Interior Throws Curveball at Esmeralda Solar Projects, but Denies Cancellation

The fate of a 6.2-GW cluster of solar energy projects in western Nevada is uncertain following the Bureau of Land Management’s decision to break the group into individual projects for review.

On its National NEPA Register, BLM changed the status of the Esmeralda 7 to “canceled” Oct. 9. The group consists of seven proposed solar projects ranging from 500 MW to 1.5 GW, each with battery storage, on federal land in Esmeralda County.

But the Department of the Interior clarified in an email that “BLM did not cancel the project.” Instead, “the proponents and BLM agreed to change their approach” to project review, the department said.

“The projects were initially submitted as a group,” Interior said. “The developers will now pursue individual applications for their respective projects. This approach ensures focused, thorough assessments of potential impacts on public lands while supporting responsible energy development.”

Interior said the new approach “aligns with the administration’s emphasis on improving permitting efficiency and reducing regulatory burdens.”

It wasn’t clear how the change in the BLM review process might impact project timelines, or whether all the proposed projects will proceed. If completed, several of the individual Esmeralda solar projects would be among the largest in the U.S.

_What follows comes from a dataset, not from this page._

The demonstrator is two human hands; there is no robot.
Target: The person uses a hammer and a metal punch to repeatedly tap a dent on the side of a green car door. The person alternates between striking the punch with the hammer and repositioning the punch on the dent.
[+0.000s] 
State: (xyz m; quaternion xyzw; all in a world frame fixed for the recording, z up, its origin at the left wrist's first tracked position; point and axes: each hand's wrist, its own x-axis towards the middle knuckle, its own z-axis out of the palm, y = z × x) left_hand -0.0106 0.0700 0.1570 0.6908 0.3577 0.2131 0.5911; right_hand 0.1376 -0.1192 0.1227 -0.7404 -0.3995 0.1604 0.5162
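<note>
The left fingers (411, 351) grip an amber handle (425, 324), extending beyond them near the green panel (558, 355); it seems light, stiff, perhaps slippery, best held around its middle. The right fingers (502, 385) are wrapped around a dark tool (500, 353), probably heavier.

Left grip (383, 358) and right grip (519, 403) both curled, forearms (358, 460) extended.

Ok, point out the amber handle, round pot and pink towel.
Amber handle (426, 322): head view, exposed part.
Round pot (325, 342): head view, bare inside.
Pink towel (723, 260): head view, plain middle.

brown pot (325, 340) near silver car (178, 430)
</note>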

In July 2024, BLM released a draft programmatic environmental impact statement and resource management plan amendment for Esmeralda 7. A 90-day public comment period followed. The completed work will still be useful as individual projects move forward, Interior said.

And at least one project developer plans to forge ahead.

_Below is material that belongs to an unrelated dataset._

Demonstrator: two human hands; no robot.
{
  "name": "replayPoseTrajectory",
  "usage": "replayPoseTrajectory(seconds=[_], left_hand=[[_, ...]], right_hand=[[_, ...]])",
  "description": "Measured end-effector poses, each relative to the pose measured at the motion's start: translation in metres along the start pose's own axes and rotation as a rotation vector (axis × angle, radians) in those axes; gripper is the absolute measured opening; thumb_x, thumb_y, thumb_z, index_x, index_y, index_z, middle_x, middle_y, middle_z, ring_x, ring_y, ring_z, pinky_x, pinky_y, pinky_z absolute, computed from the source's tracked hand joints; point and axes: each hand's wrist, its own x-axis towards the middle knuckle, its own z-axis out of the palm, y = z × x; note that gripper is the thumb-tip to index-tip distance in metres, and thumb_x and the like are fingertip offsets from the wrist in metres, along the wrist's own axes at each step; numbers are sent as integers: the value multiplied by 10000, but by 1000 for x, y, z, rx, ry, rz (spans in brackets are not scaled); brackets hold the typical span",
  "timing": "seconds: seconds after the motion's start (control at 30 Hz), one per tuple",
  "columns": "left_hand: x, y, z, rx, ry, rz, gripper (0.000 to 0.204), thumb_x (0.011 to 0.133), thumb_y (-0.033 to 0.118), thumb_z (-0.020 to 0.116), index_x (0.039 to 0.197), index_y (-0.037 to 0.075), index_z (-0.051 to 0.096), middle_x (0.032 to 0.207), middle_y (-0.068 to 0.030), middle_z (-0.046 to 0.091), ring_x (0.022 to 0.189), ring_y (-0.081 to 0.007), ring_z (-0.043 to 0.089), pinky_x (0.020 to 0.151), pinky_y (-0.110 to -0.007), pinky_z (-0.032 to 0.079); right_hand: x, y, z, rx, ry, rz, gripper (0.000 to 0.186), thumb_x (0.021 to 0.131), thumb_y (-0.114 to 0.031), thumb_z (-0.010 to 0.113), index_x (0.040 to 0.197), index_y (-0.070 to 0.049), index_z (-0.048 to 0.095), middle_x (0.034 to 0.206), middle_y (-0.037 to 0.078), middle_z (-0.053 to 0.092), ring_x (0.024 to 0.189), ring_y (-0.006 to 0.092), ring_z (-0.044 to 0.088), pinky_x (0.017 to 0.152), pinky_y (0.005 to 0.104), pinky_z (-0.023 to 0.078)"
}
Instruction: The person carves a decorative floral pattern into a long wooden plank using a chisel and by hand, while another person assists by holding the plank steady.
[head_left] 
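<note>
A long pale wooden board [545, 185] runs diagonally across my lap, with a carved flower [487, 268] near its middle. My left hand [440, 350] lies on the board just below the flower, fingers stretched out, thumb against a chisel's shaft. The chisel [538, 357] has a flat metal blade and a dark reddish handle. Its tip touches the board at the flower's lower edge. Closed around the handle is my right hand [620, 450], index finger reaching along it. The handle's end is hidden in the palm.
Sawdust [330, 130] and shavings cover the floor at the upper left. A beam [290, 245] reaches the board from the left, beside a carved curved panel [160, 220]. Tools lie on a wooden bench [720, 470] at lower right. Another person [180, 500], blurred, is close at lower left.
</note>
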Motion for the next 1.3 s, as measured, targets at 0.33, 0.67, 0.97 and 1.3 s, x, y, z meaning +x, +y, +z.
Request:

NextEra Energy Resources is developing the Esmeralda Energy Center, described in a November 2023 project overview as 1 GW of solar with battery storage.

“We are in the early stages of development and remain committed to pursuing our project’s comprehensive environmental analysis,” a NextEra Energy spokesperson said in an email. “[We] will continue to engage constructively with the Bureau of Land Management.”

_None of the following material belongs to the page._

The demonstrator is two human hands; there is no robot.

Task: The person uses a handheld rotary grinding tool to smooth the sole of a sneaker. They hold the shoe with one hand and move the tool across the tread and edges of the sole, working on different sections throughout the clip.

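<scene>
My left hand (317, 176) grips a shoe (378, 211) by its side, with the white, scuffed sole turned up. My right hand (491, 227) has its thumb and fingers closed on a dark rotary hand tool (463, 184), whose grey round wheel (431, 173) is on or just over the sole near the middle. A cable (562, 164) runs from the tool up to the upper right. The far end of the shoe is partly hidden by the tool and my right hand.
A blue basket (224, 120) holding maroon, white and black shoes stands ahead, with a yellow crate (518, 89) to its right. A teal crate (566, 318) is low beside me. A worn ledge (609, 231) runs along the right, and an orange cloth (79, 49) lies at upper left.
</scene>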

Another project is Lone Mountain Solar, 1 GW of solar and 500 MW of battery storage being developed by Leeward Renewable Energy. A timeline on Leeward’s website shows a 2027 construction start date with projected completion in 2029. A Leeward spokesperson said the company did not have any information to share regarding the impact of changes to the BLM review process.

The other projects are:

    • Gold Dust Solar, 1.5 GW of solar and 1 GW of storage developed by Arevia Power;
    • Nivloc Solar, 500 MW of solar with battery storage by Invenergy;
    • Smoky Valley Solar, 1 GW of solar with battery storage by ConnectGen; and
    • Red Ridge 1 and 2, each 600 MW of solar with battery storage by 335ES 8me.

Developers had planned to interconnect their projects through Greenlink West, NV Energy’s 350-mile, 525-kV transmission line under construction across the west side of the state.

Each solar project would include a tie line connecting to Greenlink West’s Esmeralda substation.

One goal of Greenlink West and Greenlink North, a transmission line planned across northern Nevada, is to open more of the state to renewable resource development. When completed, the two Greenlink lines along with the existing One Nevada Line will form a transmission triangle around the state.

Energy development within transmission corridors such as Greenlink West is expected to drive additional local and regional renewable energy development, BLM said in its draft environmental report.